Max Drummer (Harrison Ford) is the CIA chief who ordered the expendables to take Stonebanks down. He’s not angry at Barney for failing, he’s just disappointed. Luckily, Drummer is on his own quest for revenge, since Stonebanks killed some close friends of his, who also happened to be “good guys.” This is exactly the amount of minimal exposition we get throughout this film—it’s really less of a “completed script” and more of a fill in the blank game of “Blockbuster Action Franchise Mad-Libs.”
Because he’s really a big softie, Barney sacks all the other expendables so they won’t die on the job. In order to execute this one last mission (really? Can we get that in writing?), Barney meets up with his old pal Bonaparte (Kelsey Grammar) for an old-fashioned boys assassin-recruitment road trip. The best possible version of this movie would have consisted entirely of these totally nonsensical car conversations between Barney and Bonaparte—the two joke and reminisce and laugh about old times, all while stunningly unsubtle “masculine emotional bonding” music plays in the background.
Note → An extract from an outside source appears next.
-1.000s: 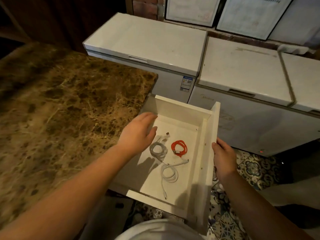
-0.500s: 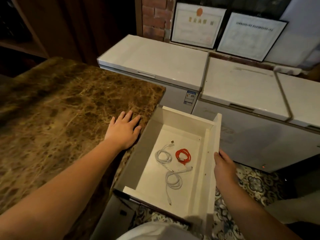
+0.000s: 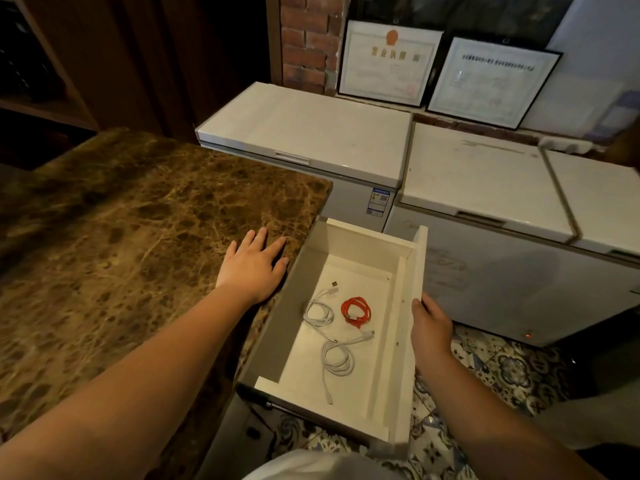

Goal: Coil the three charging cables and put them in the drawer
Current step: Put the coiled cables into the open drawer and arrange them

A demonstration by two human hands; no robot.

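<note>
Inside the open drawer (image 3: 410,289) I see all three cables lying coiled on its white floor. The red cable (image 3: 356,311) sits as a tight ring toward the right side. Just to its left lies a white cable (image 3: 318,311), loosely looped, with its plug end reaching up toward the far wall; a small dark plug tip sits just past it. A second white cable (image 3: 338,362) lies nearer to me, its coil loose, one end stretched up toward the red ring and the other trailing toward the near wall. The coils look close together, and I cannot tell whether they touch.

My right hand (image 3: 431,327) is on the drawer's front panel, thumb on its inner face and the fingers out of sight behind the panel, so it seems to grip the panel. My left hand (image 3: 254,268) lies flat on the brown marble counter (image 3: 121,237), fingers straight and spread, holding nothing, just beside the drawer's left wall.

Beyond the drawer stand white chest freezers (image 3: 304,133) side by side. Behind them two framed certificates (image 3: 389,62) lean against a brick wall (image 3: 303,39). Patterned floor tiles (image 3: 502,372) show below and to the right of the drawer.
</note>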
If there’s one thing The Expendables 3 does consistently well, it’s telling its audience exactly how to feel through overbearing musical accompaniment. From “revenge” sounds to “just kicking back at an assassins bar sharpening our knives” sounds to “vaguely ethnic” sounds in scenes with Antonio Banderas, this movie is clearly determined to pull out at least one emotion from at least one viewer—the most doomed and futile mission of them all.
The new, hot expendables that Barney and Bonaparte pick out are so factory fresh that they don’t even have personalities yet. There’s John Smilee (Kellan Lutz), the hot one with authority issues, Mars (Victor Ortiz), the hot one who isn’t white, Thorn (Glen Powell), the hacker, and Luna (Ronda Rousey), the girl. All in all, they’re a convincing bunch of young people with some assorted skills and a handful of backstories—really, what more could you ask for?
The expendables 2.0 manage to take Stonebanks hostage in a high stakes, high-tech scene miraculously ushered in by a Mel Gibson monologue that begins with the phrase “When Cain slew his brother.” From there it only gets monologue-ier as Stonebanks turns his helicopter prison into his own personal story slam, going on (and on) about how he and Barney started the expendables together, before Stonebanks “went dark” in an effort to make more money but also stick it to the United States government somehow? The details are still very unclear when Stonebanks is thankfully interrupted by his goons’ rescue mission. Barney is blown into some nearby rapids and the new expendables are taken as prisoners. But they were so hot!!
In what better be the definitively final mission of the film, Barney’s old expendables help him free the new team and vanquish Stonebanks once and for all. While I don’t want to spoil too much of the genuinely cool battle royale, I will say that it features Arnold Schwarzenegger, Jet Li, and Sylvester Stallone in an adorable beret. It’s also supremely aided by the arrival of CIA dude Max Drummer in a commandeered plan, shooting down bad guys with hilariously bland one-liners like “Drummer’s in the house” and “That’s gotta hurt.” Classic Drummer!
Suffice it to say that despite orders to capture Stonebanks alive so he can be tried for war crimes, Barney ends up shooting him dead. Because as Barney so eloquently puts it, “I am The Hague!”
What? Ok. This is by far the best line of the entire movie, because it signifies that the movie is over.